**Work order:** From the first line of the records below, transcribe each line exactly up to and including the one with "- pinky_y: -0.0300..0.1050"; pictures stay out.

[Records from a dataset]

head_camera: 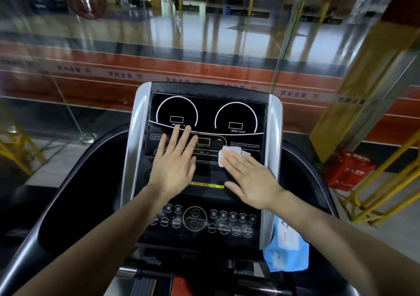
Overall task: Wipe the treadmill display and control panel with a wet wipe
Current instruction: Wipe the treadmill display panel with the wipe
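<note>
The wet wipe lies crumpled on the right middle of the treadmill display, pressed flat under the straight fingers of the right hand. The left hand rests open on the display's left, holding nothing. With no real grip, the wipe could bunch or slip free, and a palm might trigger the control panel buttons nearer.

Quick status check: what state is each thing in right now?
Display: dark, nothing lit.
Wipe: unfolded, pressed flat on display.
Right hand: flat on wipe.
Left hand: flat, bare on display.
Wipe pack: beside the console's right edge.
Buttons: smudged.
</note>
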The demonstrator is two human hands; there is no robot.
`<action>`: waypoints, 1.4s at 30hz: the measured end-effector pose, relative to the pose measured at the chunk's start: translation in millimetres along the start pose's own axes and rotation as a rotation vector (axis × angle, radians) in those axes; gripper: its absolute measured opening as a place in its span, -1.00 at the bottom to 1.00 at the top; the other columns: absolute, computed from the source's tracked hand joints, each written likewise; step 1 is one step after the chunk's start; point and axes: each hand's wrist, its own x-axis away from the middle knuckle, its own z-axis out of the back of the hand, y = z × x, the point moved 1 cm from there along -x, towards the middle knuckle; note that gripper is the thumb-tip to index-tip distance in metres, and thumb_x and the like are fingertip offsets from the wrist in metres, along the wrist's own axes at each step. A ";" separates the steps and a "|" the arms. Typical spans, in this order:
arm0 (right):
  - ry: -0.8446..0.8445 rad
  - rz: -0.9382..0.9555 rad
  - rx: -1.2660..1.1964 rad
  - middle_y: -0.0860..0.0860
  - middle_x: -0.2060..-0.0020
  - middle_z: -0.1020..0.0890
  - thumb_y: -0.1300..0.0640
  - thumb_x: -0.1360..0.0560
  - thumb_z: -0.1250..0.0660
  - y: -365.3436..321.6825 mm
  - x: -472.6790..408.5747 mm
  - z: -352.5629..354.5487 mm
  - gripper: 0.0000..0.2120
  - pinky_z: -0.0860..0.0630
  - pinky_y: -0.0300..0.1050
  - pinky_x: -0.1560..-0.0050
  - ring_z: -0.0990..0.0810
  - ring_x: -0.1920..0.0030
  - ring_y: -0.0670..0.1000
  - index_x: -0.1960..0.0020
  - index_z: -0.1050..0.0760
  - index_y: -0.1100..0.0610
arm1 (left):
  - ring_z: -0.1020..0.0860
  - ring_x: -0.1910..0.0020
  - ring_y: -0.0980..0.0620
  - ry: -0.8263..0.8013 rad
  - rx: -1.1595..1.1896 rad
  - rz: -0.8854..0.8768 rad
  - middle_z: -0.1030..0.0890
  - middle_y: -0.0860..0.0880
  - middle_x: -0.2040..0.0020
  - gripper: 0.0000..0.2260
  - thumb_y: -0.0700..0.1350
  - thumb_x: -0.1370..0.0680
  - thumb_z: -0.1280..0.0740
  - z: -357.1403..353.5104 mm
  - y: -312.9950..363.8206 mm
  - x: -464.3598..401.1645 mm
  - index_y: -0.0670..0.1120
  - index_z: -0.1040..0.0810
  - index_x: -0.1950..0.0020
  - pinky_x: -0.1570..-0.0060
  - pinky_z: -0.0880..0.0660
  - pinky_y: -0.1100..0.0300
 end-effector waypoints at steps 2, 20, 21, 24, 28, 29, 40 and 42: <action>0.037 -0.019 0.032 0.06 -0.69 -0.07 -0.24 -0.72 0.12 10.2 -21.2 13.5 -0.33 0.02 0.07 -0.66 0.02 -0.69 0.01 -0.70 -0.08 0.12 | 0.04 -0.70 -0.14 -0.006 0.001 0.004 -0.10 -0.08 -0.71 -0.47 0.06 -0.68 -0.03 1.4 -2.3 0.3 -0.07 -0.25 -0.65 -0.62 -0.04 -0.25; 0.069 -0.261 -0.066 0.00 -0.70 0.05 -0.25 -0.72 0.17 -2.8 -80.3 40.0 -0.32 0.07 0.06 -0.69 0.09 -0.70 -0.02 -0.72 0.05 0.09 | 0.14 -0.70 -0.15 -0.067 0.037 -0.035 0.02 -0.08 -0.72 -0.45 0.07 -0.71 -0.07 -2.2 -39.8 9.6 -0.03 -0.11 -0.70 -0.63 -0.01 -0.24; 0.078 -0.282 -0.079 -0.01 -0.70 0.07 -0.25 -0.72 0.18 -7.3 -83.2 38.6 -0.32 0.09 0.05 -0.69 0.12 -0.70 -0.02 -0.72 0.06 0.09 | 0.14 -0.70 -0.15 -0.067 0.036 -0.044 0.02 -0.08 -0.72 -0.45 0.07 -0.71 -0.05 -1.5 -42.9 9.1 -0.03 -0.11 -0.70 -0.63 -0.01 -0.24; 0.070 -0.212 -0.062 0.02 -0.70 0.05 -0.23 -0.73 0.15 -37.3 -63.4 19.8 -0.34 0.03 0.11 -0.68 0.10 -0.70 0.00 -0.72 0.05 0.10 | 0.10 -0.70 -0.16 -0.052 0.040 -0.055 0.00 -0.08 -0.72 -0.44 0.08 -0.69 0.00 0.0 -52.7 7.9 -0.04 -0.13 -0.69 -0.64 -0.01 -0.23; -0.026 -0.099 -0.037 0.01 -0.70 0.07 -0.24 -0.74 0.15 -57.1 -40.1 0.5 -0.35 0.05 0.09 -0.68 0.16 -0.69 -0.03 -0.72 0.07 0.07 | 0.09 -0.70 -0.17 -0.049 0.046 -0.067 -0.01 -0.08 -0.72 -0.45 0.07 -0.71 -0.06 -2.2 -66.5 8.8 -0.04 -0.14 -0.69 -0.63 -0.02 -0.24; -0.027 -0.088 -0.021 0.01 -0.70 0.05 -0.24 -0.74 0.16 -52.6 -43.7 4.0 -0.36 0.04 0.09 -0.68 0.14 -0.69 -0.03 -0.72 0.05 0.06 | 0.08 -0.70 -0.18 -0.053 0.046 -0.071 -0.02 -0.09 -0.72 -0.45 0.07 -0.70 -0.09 -2.5 -69.1 9.3 -0.04 -0.15 -0.69 -0.63 -0.03 -0.25; 0.041 -0.259 -0.075 0.01 -0.70 0.11 -0.23 -0.74 0.14 -68.8 -67.6 12.3 -0.35 0.02 0.12 -0.68 0.18 -0.69 -0.02 -0.72 0.09 0.07 | 0.10 -0.70 -0.18 -0.062 0.041 -0.126 -0.03 -0.08 -0.72 -0.44 0.11 -0.69 0.04 -3.9 -82.8 16.7 -0.03 -0.17 -0.68 -0.62 -0.02 -0.26; 0.006 -0.197 -0.070 0.01 -0.70 0.09 -0.23 -0.74 0.13 -82.3 -49.8 0.5 -0.35 -0.01 0.11 -0.68 0.17 -0.69 -0.04 -0.72 0.08 0.07 | 0.07 -0.70 -0.19 -0.053 0.046 -0.123 -0.07 -0.08 -0.72 -0.44 0.10 -0.68 0.03 -4.7 -88.7 18.3 -0.05 -0.21 -0.67 -0.62 -0.04 -0.26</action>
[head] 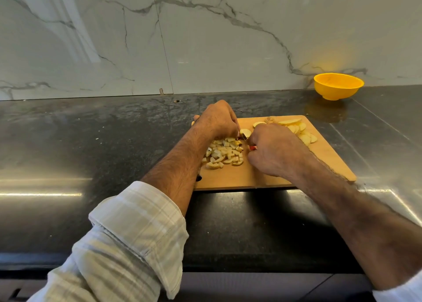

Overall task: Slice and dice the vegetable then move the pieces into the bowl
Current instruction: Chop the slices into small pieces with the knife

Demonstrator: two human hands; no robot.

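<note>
With the slice [245, 132] pinched by the left hand [217, 119] and the knife [251, 147] clasped in the right hand [272, 151], fingertips could be nicked if the blade is brought too close.

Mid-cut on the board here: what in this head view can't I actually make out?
- Knife: blade almost wholly hidden between the hands; only a sliver and a red bit of handle show.
- Slice being cut: partly covered by the left hand.
- Right hand: fingers curl under, so its grip is unseen.
- Yellow bowl: far and viewed low; its bottom is not visible.
- Cutting board: left edge hidden by the left forearm.
</note>
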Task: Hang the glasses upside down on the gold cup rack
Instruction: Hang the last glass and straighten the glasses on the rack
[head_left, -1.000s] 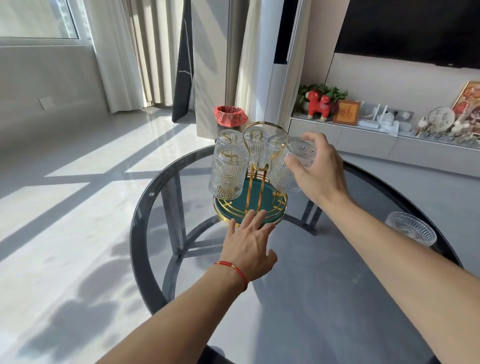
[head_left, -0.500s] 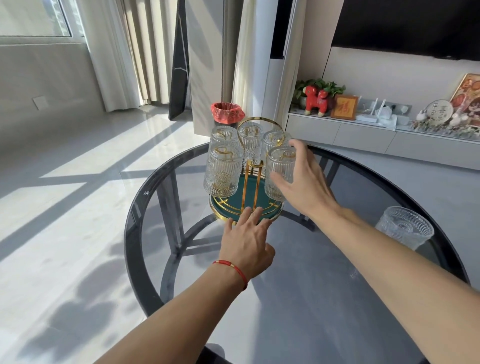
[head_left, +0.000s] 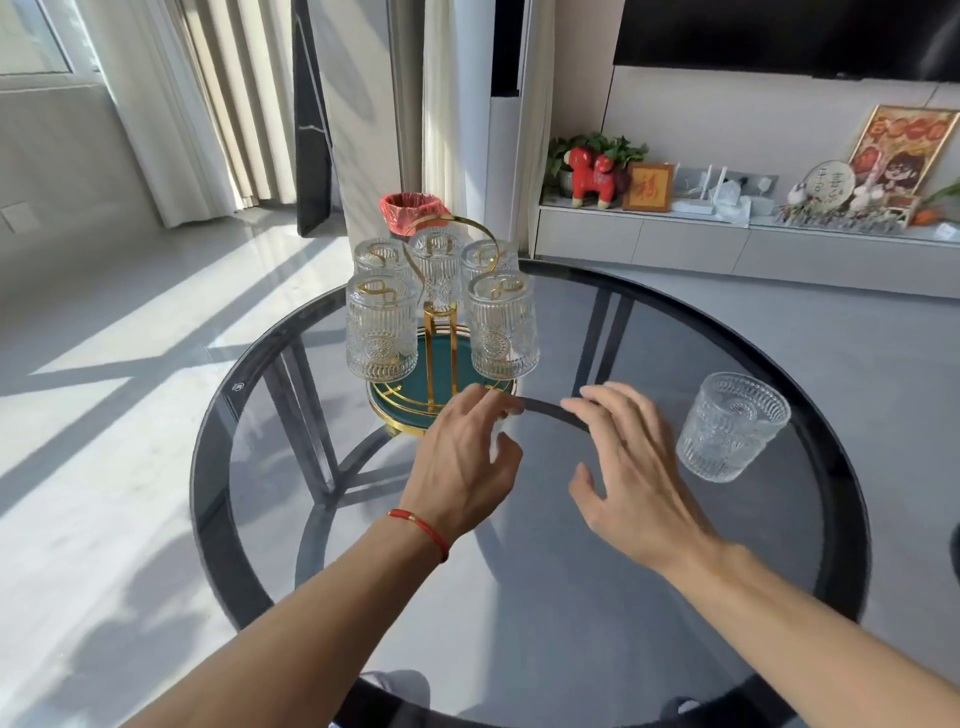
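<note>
Five ribbed glasses (head_left: 382, 332) hang on the gold rack (head_left: 439, 358); left hand (head_left: 462, 462) and right hand (head_left: 631, 467) spread, each grip empty.

Legible markings:
- Small frame (head_left: 648, 187) on the sideboard (head_left: 675, 241), 1 o'clock: one gold character, 福.
- Round plaque (head_left: 827, 183), 2 o'clock: dark characters, unreadable.
- Table (head_left: 270, 499) rim, 9 o'clock: tiny round stamp (head_left: 239, 386), illegible.
</note>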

**Result of this exercise:**
head_camera: 
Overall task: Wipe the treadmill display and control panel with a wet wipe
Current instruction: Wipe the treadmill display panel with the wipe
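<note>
The wet wipe lies crumpled on the right middle of the treadmill display, pressed flat under the straight fingers of the right hand. The left hand rests open on the display's left, holding nothing. With no real grip, the wipe could bunch or slip free, and a palm might trigger the control panel buttons nearer.

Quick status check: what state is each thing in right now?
Display: dark, nothing lit.
Wipe: unfolded, pressed flat on display.
Right hand: flat on wipe.
Left hand: flat, bare on display.
Wipe pack: beside the console's right edge.
Buttons: smudged.
</note>
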The demonstrator is two human hands; there is no robot.
`<action>`: waypoints, 1.4s at 30hz: the measured end-effector pose, relative to the pose measured at the chunk's start: translation in millimetres along the start pose's own axes and rotation as a rotation vector (axis × angle, radians) in those axes; gripper: its absolute measured opening as a place in its span, -1.00 at the bottom to 1.00 at the top; the other columns: absolute, computed from the source's tracked hand joints, each written likewise; step 1 is one step after the chunk's start; point and axes: each hand's wrist, its own x-axis away from the middle knuckle, its own z-axis out of the back of the hand, y = z × x, the point moved 1 cm from there along -x, towards the middle knuckle; note that gripper is the thumb-tip to index-tip distance in metres, and thumb_x and the like are fingertip offsets from the wrist in metres, along the wrist's own axes at each step. A ";" separates the steps and a "|" the arms. Typical spans, in this order:
arm0 (right):
  - ry: -0.8446..0.8445 rad
  - rz: -0.9382..0.9555 rad
  - rx: -1.2660..1.1964 rad
  - middle_y: -0.0860..0.0860
  - middle_x: -0.2060..-0.0020
  - middle_z: -0.1020..0.0890
  - thumb_y: -0.1300..0.0640
  - thumb_x: -0.1360..0.0560
  - thumb_z: -0.1250..0.0660
  - y: -365.3436..321.6825 mm
  - x: -472.6790..408.5747 mm
  - z: -352.5629..354.5487 mm
  - gripper: 0.0000..0.2120
  - pinky_z: -0.0860..0.0630
  - pinky_y: -0.0300..0.1050

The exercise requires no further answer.